SARS-CoV-2 detectable — though likely not transmissible — on hospital surfaces

Watching what was happening around the world in early 2020, University of California San Diego School of Medicine researchers knew their region would likely soon be hit with a wave of patients with COVID-19, the infection caused by the coronavirus SARS-CoV-2. They wondered how the virus persists on surfaces, particularly in hospitals, and they knew they had only a small window of time to get started if they wanted to capture a snapshot of the “before” situation — before patients with the infection were admitted.

After a call late one Sunday night, a team assembled in the hospital lobby the next day, ready to swab.

In the resulting study, described June 8, 2021 in Microbiome, researchers swabbed patient room surfaces before, during and after occupancy, and repeatedly collected samples from the skin, noses and stool of COVID-19 patients and their health care workers over time. In total, they tested 972 hospital-associated samples for traces of SARS-CoV-2 over two months.

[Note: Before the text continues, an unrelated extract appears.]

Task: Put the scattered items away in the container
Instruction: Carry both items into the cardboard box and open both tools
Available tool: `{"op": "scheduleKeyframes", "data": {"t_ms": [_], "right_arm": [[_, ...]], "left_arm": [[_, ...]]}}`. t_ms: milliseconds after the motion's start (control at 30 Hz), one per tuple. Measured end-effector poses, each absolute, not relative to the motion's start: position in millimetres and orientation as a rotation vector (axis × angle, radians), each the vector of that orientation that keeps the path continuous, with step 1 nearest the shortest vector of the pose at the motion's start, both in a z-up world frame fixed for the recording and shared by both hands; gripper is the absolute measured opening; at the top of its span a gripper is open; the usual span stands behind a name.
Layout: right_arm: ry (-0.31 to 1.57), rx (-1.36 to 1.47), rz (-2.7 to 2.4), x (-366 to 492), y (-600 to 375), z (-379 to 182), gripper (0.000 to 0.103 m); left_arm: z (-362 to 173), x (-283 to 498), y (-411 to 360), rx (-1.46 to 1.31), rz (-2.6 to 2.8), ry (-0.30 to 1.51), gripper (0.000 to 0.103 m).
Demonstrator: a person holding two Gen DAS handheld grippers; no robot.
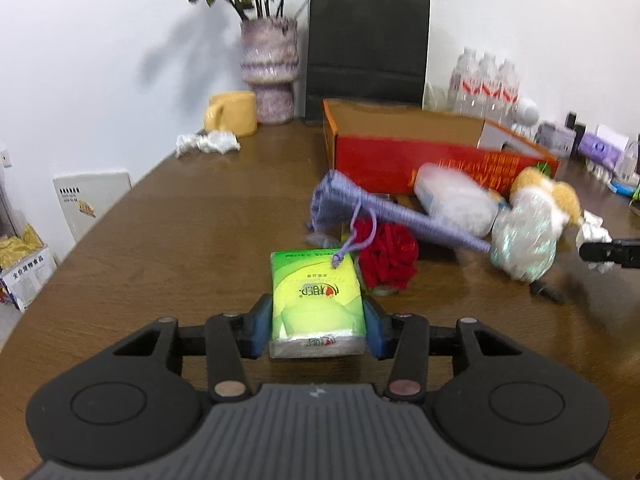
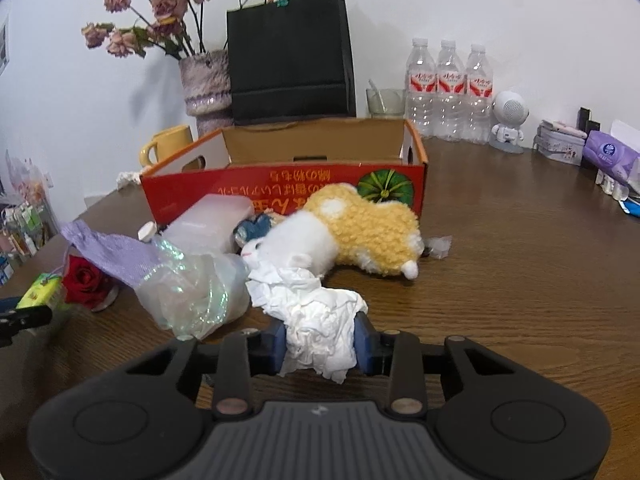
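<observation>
My left gripper (image 1: 318, 326) is shut on a green tissue pack (image 1: 316, 300), with both blue pads against its sides. My right gripper (image 2: 320, 340) is shut on a crumpled white tissue (image 2: 316, 312). The open red cardboard box (image 2: 280, 188) stands behind the pile; it also shows in the left wrist view (image 1: 400, 160). In front of it lie a yellow and white plush toy (image 2: 360, 228), a purple mesh pouch (image 1: 380, 208), a red rose (image 1: 386, 254), an iridescent plastic wrap (image 2: 192, 292) and a translucent white container (image 2: 208, 220).
At the back stand a vase of dried flowers (image 2: 206, 84), a black paper bag (image 2: 290, 56), a yellow mug (image 1: 232, 114), three water bottles (image 2: 450, 88), a small white speaker figure (image 2: 508, 120) and purple tissue packs (image 2: 608, 156). More crumpled tissue (image 1: 208, 142) lies by the mug.
</observation>
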State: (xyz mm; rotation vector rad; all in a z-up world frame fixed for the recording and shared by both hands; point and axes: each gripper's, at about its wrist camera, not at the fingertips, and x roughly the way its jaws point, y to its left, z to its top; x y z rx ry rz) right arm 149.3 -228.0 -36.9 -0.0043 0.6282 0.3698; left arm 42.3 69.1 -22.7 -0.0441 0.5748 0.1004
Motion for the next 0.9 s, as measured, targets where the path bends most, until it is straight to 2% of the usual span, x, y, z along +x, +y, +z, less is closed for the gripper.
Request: {"op": "scheduleKeyframes", "data": {"t_ms": [233,467,667,900], "right_arm": [[0.521,-0.042,0.377,158,-229,-4,0.033],[0.472,-0.045,0.416,213,-210,34,0.033],[0.561,-0.079,0.407,293,-184,40,0.033],[0.749,-0.094,0.365,384,-154,11,0.033]], "left_arm": [[28,52,69,-0.066,0.038,0.438,0.047],[71,129,56,-0.104,-0.082,0.388,0.047],[76,233,34,-0.073,-0.086,0.509,0.047],[33,345,15,-0.108,-0.056,0.756,0.047]]}}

“Although it feels like we’ve been living with this virus for a long time, the study of the interactions between SARS-CoV-2 and other microbes is still new, and we still have a lot of questions,” said co-senior author Sarah Allard, PhD, assistant project scientist at UC San Diego School of Medicine and Scripps Institution of Oceanography. “The more we know about how a virus interacts with its environment, the better we can understand how it’s transmitted and how we might best disrupt transmission to prevent and treat the disease.”

Their findings: The virus, or at least its genetic signature, abounds. The team detected the virus on the floors next to the beds of patients with COVID-19 (39 percent of samples tested), floors outside patient rooms (29 percent) and surfaces inside the rooms (16 percent). SARS-CoV-2 detection tended to be highest during the first five days after a patient’s onset of symptoms.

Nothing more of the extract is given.